**WORK TO BE COMPLETED**
Please find all lines containing "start" in the listing below and copy them.

**AVAILABLE DATA**
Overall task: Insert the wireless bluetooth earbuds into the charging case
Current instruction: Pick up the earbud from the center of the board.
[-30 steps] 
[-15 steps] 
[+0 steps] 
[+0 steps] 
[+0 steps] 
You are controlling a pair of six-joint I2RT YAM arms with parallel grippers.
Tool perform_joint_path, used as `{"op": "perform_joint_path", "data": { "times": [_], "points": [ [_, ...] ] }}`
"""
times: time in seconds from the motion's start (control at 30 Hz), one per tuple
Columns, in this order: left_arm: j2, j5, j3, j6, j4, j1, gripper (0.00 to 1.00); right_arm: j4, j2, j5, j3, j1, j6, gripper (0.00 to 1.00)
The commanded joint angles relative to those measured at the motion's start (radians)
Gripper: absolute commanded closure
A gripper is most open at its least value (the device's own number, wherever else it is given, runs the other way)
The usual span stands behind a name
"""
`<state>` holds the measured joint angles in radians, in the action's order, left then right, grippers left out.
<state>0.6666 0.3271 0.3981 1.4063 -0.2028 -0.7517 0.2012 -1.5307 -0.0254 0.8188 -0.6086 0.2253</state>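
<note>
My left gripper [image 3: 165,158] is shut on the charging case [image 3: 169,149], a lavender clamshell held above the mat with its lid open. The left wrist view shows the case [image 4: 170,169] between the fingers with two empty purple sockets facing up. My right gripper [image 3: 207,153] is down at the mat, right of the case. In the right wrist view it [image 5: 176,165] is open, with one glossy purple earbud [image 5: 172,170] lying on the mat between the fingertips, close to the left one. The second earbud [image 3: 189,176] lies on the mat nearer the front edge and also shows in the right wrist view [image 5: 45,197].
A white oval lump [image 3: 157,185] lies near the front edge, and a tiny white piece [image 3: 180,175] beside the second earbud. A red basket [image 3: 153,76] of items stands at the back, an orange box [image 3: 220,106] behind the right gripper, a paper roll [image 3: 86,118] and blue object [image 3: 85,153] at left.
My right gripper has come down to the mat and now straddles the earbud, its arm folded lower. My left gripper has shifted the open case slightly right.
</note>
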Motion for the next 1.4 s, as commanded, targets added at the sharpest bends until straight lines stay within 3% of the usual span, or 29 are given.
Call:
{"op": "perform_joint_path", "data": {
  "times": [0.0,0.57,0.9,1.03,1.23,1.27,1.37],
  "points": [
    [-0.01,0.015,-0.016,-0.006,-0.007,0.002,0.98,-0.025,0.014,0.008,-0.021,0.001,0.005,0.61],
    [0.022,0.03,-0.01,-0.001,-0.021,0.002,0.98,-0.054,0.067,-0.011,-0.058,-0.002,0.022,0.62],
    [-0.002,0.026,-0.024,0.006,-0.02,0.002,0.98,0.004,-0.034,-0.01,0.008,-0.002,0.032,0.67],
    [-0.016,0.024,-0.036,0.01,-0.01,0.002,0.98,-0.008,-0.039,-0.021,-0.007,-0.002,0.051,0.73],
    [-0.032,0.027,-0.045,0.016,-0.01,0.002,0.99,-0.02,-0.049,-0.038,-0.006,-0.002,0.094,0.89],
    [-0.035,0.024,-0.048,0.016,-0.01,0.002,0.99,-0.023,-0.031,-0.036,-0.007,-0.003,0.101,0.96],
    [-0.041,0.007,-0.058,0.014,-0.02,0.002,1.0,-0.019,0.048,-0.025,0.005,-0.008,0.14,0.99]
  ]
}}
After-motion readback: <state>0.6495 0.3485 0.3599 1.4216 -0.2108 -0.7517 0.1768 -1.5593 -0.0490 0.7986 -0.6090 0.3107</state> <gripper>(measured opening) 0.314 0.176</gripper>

**FINISHED EXERCISE**
times: time in seconds from the motion's start (control at 30 Hz), one per tuple
The commanded joint angles relative to those measured at the motion's start (radians)

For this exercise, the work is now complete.